Back to List Archive

Re: AW: Re: AW: Re: Getting a description out of the

From: Bill Moseley <moseley(at)not-real.hank.org>
Date: Wed Mar 27 2002 - 19:18:32 GMT
At 10:30 AM 03/27/02 -0800, Markus Strickler wrote:
>Ah, the file is not valid HTML.
>OK, I'll go an bash our HTML coders for a while... ;-)
>
>So the file must be valid for the HTML2 parser to work....
>And it must be well-formed for the XML parser to work.
>But the HTML parser ignores all this, correct?

The libxml2 parser is better.  The HTML parser may continue right along
without complaining about bad HTML, but index the wrong words. 

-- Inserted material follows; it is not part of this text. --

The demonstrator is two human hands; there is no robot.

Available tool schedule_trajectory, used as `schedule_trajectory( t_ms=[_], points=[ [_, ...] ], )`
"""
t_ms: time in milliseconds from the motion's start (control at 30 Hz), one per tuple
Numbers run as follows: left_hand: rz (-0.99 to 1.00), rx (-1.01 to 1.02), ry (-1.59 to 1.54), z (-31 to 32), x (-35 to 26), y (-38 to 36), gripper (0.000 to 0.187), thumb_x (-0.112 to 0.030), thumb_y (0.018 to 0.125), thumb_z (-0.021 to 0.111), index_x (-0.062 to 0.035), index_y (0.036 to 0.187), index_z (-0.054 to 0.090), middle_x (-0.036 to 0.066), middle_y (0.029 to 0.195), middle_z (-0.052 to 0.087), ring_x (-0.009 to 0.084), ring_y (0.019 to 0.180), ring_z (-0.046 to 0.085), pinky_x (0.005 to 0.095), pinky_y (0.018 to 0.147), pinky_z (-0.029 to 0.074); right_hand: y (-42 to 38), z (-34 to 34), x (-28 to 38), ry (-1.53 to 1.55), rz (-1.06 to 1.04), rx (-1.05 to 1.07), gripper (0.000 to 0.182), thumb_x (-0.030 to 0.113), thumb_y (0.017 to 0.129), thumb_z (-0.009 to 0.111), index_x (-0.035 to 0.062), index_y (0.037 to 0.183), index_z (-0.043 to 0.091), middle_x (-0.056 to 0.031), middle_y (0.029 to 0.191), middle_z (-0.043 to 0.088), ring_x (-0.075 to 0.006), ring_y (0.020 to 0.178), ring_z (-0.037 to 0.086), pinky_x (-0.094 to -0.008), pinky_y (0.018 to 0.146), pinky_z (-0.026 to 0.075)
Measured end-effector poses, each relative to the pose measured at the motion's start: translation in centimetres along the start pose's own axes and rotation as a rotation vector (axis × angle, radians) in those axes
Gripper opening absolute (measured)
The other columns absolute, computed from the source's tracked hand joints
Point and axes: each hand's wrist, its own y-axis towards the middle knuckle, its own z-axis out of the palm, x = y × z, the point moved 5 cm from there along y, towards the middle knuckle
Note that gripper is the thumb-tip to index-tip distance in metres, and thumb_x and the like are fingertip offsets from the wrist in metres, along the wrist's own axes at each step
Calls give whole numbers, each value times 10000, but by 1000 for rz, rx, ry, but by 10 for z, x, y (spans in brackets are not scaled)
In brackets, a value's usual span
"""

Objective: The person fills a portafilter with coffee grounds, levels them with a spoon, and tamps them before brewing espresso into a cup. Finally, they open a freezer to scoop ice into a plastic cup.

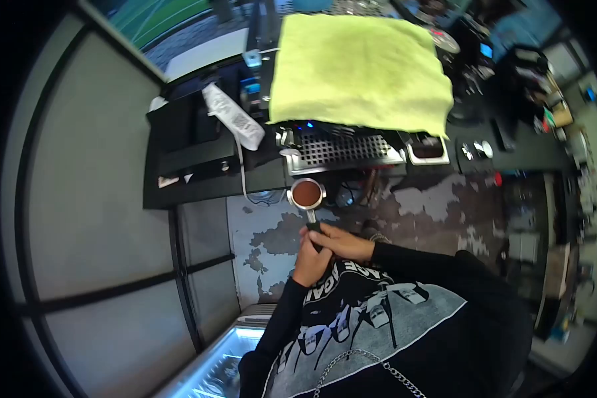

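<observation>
Steel portafilter [311,215], centre of frame, filled with brown grounds [306,194], basket facing up, presumably so nothing spills. Black handle [314,227], below it, held by both hands: left hand [312,261] wrapped around, right hand [345,243] closed on it from the right, likely for steadiness. Just above: grated tray [341,151] at the front of the black counter [212,189], apparently for drips. Upper centre: yellow-green towel [361,69], spread flat, perhaps as a cover; what lies beneath, mostly hidden.
</observation>
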Motion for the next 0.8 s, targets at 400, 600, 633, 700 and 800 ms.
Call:
schedule_trajectory(
  t_ms=[400, 600, 633, 700, 800],
  points=[
    [12, 516, 390, -47, -66, 16, 545, -474, 1091, 474, 3, 1335, 575, 175, 1164, 705, 280, 1080, 682, 386, 909, 530, 13, -72, 27, 435, -256, -287, 301, 392, 1106, 479, 102, 1028, 450, -9, 845, 512, -106, 637, 533, -300, 555, 534],
    [-292, 685, 118, -55, -34, 0, 600, -502, 1118, 375, 14, 1382, 531, 114, 1251, 666, 184, 1075, 647, 334, 927, 522, 58, -77, 59, 582, -500, -400, 328, 405, 1118, 431, 82, 1067, 450, -58, 876, 521, -158, 613, 581, -357, 508, 550],
    [-304, 705, 137, -58, -27, 0, 611, -508, 1119, 364, 18, 1384, 527, 114, 1252, 666, 184, 1076, 645, 335, 931, 521, 68, -76, 62, 556, -541, -460, 328, 391, 1120, 428, 72, 1044, 441, -59, 851, 531, -160, 591, 580, -351, 509, 549],
    [-341, 770, 185, -69, -5, 6, 604, -509, 1120, 354, 8, 1366, 544, 102, 1242, 665, 173, 1081, 637, 334, 934, 523, 81, -70, 76, 553, -562, -584, 337, 381, 1120, 427, 61, 1015, 425, -62, 817, 542, -165, 572, 585, -347, 502, 542],
    [-381, 868, 429, -93, 8, 20, 619, -533, 1112, 358, -1, 1358, 556, 90, 1216, 667, 168, 1068, 636, 328, 931, 523, 101, -64, 92, 529, -684, -708, 334, 348, 1119, 438, 40, 995, 401, -87, 816, 571, -177, 553, 617, -344, 462, 531]
  ],
)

The HTML2 parser, finds the mistakes and does the best it can, and often
fixes structure (like adding opening/closing tags to some degree).  In your
case, when it hit <form> it added it's own body tag, since <form> must be
inside of <body>.

Frankly, I think it's incorrect for libxml2 to have returned the attributes
as plain text.  But, I would get eaten alive if I posted to the libxml2
list that libxml2 is *incorrectly* parsing *bad* HTML.

The HTML parser works well for most documents.  But it does get confused.

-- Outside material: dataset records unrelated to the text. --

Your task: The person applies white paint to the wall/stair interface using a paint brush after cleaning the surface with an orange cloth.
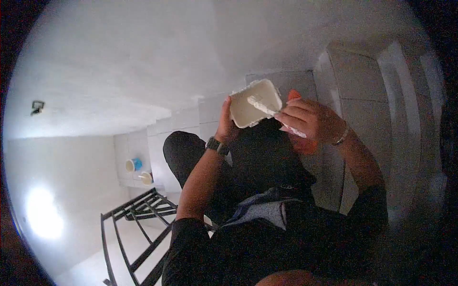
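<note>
My left hand [226, 125] grips the side of a white rectangular tub [253, 107], tilted so its open inside faces me. My right hand [309, 121] holds a white brush-like tool [264, 107] whose head rests inside the tub. A dark watch sits on my left wrist and a thin bracelet on my right. Below the hands are my legs in dark trousers and my dark top.
White tiled floor [296, 86] and walls surround me. A black metal rack [138, 224] stands at the lower left. Two small containers, one blue [134, 165] and one pale [146, 178], sit on the floor near the wall. A bright glare marks the left wall.
</note>
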A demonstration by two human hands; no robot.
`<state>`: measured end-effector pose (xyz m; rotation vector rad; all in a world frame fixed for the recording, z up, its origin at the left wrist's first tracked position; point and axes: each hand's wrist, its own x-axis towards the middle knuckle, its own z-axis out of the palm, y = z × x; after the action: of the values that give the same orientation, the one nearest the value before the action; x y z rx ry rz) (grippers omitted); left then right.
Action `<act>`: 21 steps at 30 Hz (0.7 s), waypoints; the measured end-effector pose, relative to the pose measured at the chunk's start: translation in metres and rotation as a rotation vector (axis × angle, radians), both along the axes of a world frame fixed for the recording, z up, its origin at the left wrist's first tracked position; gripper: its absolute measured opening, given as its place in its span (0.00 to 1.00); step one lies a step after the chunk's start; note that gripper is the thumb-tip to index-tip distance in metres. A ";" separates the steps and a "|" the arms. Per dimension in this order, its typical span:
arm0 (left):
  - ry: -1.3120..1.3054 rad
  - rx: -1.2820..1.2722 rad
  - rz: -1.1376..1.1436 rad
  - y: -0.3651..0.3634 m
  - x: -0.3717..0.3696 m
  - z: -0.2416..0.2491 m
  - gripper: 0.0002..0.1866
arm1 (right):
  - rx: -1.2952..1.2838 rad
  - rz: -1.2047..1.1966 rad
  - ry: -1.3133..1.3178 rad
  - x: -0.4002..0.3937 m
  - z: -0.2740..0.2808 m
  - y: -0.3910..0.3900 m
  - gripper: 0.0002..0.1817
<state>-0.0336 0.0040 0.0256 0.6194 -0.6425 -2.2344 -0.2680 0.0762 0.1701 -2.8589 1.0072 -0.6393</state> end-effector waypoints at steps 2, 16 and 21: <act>0.011 0.056 0.003 0.000 0.002 0.006 0.36 | -0.003 0.007 0.024 0.002 0.000 -0.003 0.20; -0.056 0.002 -0.025 -0.001 0.003 0.017 0.34 | 0.067 0.042 0.029 -0.004 0.003 -0.019 0.20; -0.064 0.019 -0.045 -0.002 0.004 0.022 0.35 | 0.075 0.058 0.080 -0.008 -0.003 -0.021 0.21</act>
<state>-0.0295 0.0021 0.0473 0.6944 -0.6734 -2.2722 -0.2762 0.0556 0.1674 -2.8568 0.9333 -0.4758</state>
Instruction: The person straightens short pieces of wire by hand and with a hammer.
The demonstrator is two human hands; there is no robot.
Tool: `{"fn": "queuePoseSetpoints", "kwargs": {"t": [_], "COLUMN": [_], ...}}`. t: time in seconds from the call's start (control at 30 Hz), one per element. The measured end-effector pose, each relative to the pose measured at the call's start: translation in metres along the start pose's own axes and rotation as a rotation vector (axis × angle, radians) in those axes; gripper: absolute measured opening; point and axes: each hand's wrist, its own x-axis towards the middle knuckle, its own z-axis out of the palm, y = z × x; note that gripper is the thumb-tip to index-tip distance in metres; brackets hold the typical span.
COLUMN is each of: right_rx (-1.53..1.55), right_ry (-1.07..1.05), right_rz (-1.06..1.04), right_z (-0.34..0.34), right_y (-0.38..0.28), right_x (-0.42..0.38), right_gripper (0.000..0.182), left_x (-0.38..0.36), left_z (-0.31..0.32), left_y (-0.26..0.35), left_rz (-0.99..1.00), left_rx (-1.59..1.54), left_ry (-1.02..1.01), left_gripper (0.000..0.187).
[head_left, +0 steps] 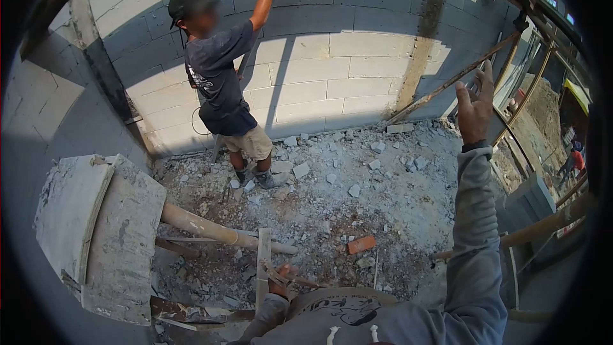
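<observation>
My right hand (474, 105) is raised at the right, palm side partly showing, with its fingers apart and nothing in them. Behind it a slanting wooden pole (450, 82) leans toward the block wall. Low in the view, my left hand (281, 280) is beside an upright wooden board (263, 262), close to a thin brown stick (303, 280). Its fingers are small and partly hidden, so their grip cannot be made out. Both arms wear grey sleeves.
A co-worker (220, 83) stands at the block wall (319, 70) with an arm raised. Rubble and a red brick (362, 245) lie on the ground. Dusty boards (121, 236) and a bamboo pole (204, 223) are at the left. Scaffold poles frame the right.
</observation>
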Motion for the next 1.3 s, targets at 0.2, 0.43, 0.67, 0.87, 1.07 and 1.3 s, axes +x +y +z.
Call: {"fn": "queuePoseSetpoints", "kwargs": {"t": [0.2,0.43,0.67,0.87,1.07,1.3], "right_rx": [0.169,0.205,0.096,-0.183,-0.291,-0.293], "right_ry": [0.031,0.089,-0.884,-1.476,-1.688,-1.649], "right_rz": [0.121,-0.047,0.057,0.417,0.618,0.694], "right_z": [0.017,0.015,0.011,0.010,-0.007,-0.027], "right_y": [-0.024,-0.039,-0.010,0.041,0.064,0.067], "right_x": [-0.016,-0.021,-0.079,-0.224,-0.336,-0.376], "right_gripper": [0.072,0.069,0.047,0.060,0.064,0.057], "left_x": [-0.017,-0.010,-0.013,-0.003,0.008,0.031], "left_z": [-0.009,-0.005,-0.003,-0.001,-0.003,-0.003], "left_y": [0.013,0.004,-0.003,-0.001,0.001,-0.001], "left_rz": [0.018,0.065,0.001,-0.089,-0.106,-0.159], "left_rx": [-0.002,0.024,0.038,-0.023,0.027,0.052], "left_ry": [0.017,-0.029,-0.137,-0.095,-0.086,-0.127], "left_gripper": [0.048,0.033,0.034,0.037,0.038,0.041]}}
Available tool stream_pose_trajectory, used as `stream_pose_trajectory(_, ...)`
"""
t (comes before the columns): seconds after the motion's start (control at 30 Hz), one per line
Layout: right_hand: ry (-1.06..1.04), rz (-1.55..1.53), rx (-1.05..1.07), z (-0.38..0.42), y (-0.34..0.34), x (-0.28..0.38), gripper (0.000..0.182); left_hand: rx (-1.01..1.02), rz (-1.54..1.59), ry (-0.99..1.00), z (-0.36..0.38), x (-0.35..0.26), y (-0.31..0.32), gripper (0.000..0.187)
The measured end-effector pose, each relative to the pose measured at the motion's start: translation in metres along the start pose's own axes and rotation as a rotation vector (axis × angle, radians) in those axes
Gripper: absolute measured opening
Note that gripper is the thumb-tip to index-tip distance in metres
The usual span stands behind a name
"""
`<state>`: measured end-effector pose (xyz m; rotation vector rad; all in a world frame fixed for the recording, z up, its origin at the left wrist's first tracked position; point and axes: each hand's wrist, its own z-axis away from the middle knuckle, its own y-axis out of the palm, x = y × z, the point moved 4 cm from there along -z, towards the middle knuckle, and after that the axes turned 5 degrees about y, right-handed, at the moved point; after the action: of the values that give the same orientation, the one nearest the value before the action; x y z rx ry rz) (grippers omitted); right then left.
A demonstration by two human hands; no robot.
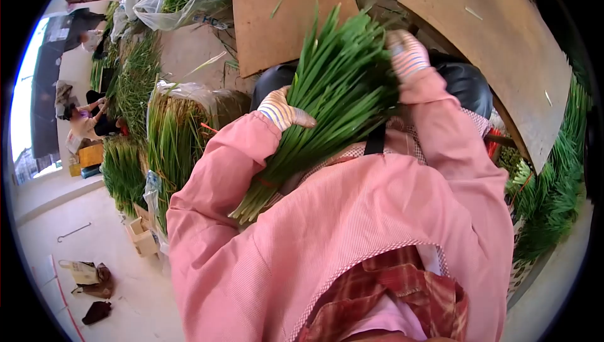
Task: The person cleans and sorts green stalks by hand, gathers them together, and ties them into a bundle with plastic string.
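Note:
A large bundle of garlic chives (343, 71) lies slantwise across my lap, its pale cut ends at the lower left and its leaf tips toward the boards. What looks like a reddish band circles it near the stems. My left hand (283, 110), in a striped glove, grips the bundle's left side, thumb across the leaves and fingers hidden beneath. At the right edge of the leaves is my right hand (409, 56), also gloved, with its fingers curled; what they hold, if anything, is hidden.
Two brown boards (289, 15) (497, 34) stand in front of me. Stacked greens (179, 128) and a plastic bag of greens (182, 2) are on the left, more chives (553, 178) on the right. Another person (88, 119) sits far left. A wooden box (143, 236) rests on the floor.

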<state>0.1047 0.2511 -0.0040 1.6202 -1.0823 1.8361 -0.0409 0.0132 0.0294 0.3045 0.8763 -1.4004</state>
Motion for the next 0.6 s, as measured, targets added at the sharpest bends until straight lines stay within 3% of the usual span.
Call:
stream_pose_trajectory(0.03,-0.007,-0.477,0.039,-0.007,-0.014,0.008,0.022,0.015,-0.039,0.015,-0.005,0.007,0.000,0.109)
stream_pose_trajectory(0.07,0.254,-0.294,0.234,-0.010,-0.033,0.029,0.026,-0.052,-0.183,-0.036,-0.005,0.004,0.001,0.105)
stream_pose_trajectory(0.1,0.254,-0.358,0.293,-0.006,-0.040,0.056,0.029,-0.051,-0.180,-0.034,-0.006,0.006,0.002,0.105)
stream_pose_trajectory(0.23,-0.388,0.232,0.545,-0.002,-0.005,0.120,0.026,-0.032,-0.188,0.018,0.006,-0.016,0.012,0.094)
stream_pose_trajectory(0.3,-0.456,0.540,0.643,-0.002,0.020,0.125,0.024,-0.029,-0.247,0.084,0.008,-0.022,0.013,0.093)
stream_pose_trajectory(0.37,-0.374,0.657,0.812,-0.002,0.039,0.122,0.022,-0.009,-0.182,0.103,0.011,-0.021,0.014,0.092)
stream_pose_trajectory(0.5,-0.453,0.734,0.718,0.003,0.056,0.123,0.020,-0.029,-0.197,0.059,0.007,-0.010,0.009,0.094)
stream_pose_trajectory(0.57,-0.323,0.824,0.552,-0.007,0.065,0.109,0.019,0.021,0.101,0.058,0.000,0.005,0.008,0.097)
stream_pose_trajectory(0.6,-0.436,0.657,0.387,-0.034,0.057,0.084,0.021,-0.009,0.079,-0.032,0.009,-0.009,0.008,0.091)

It is a very good exercise to take a few thousand HTML docs, and index with
both HTML and with HTML2 and diff the words:

Here's just a few files, on HTML that's been generated by a program (not
hand created):

~/swish-e/src > echo "DefaultContents HTML2" > c

~/swish-e/src > ./swish-e -c c -i ../html/*.html -f index_HTML -v0    
Indexing Data Source: "File-System"
Indexing done!

~/swish-e/src > echo "DefaultContents HTML2" > c

~/swish-e/src > ./swish-e -c c -i ../html/*.html -f index_HTML2 -v0
Indexing Data Source: "File-System"
Indexing done!

~/swish-e/src > ./swish-e -f index_HTML -T index_words_only > words_HTML
~/swish-e/src > ./swish-e -f index_HTML2 -T index_words_only > words_HTML2

> diff words_HTML words_HTML2   
192a193
> anding 

That's in two documents like this:

    <STRONG>and</STRONG>ing

HTML parser indexed as "and" and "ing".  The HTML2 parser indexed it as one
word.


702d702
< eb

Again, HTML indexed it as "w" and "eb".

<STRONG>W</STRONG>eb


1058a1059
> humans

<STRONG>H</STRONG>umans


1085d1085
< imple
1440d1439
< ndexing
1457d1455
< nhanced
1475a1474
> notecurrently  

Ah, look the HTML parser actually "fixed" my mistake in
./html/SWISH-PERL.html

<STRONG>NOTE</STRONG>Currently swish will exit

Sometimes HTML is better ;)

1543a1543
> oring
1789a1790
> quot

Hum, why is libxml2 indexing an HTML entity as plain text?

Yep, sure enough - 

Line 105, column 33: 
  ...    <pre>    ReplaceRules append &quot;foo bar&quot;   &lt;-  ...
                                   ^Error: unknown entity "quot"



2351d2351
< umans
2526d2525
< ystem
-- 
Bill Moseley
mailto:moseley@hank.org
Received on Wed Mar 27 19:18:34 2002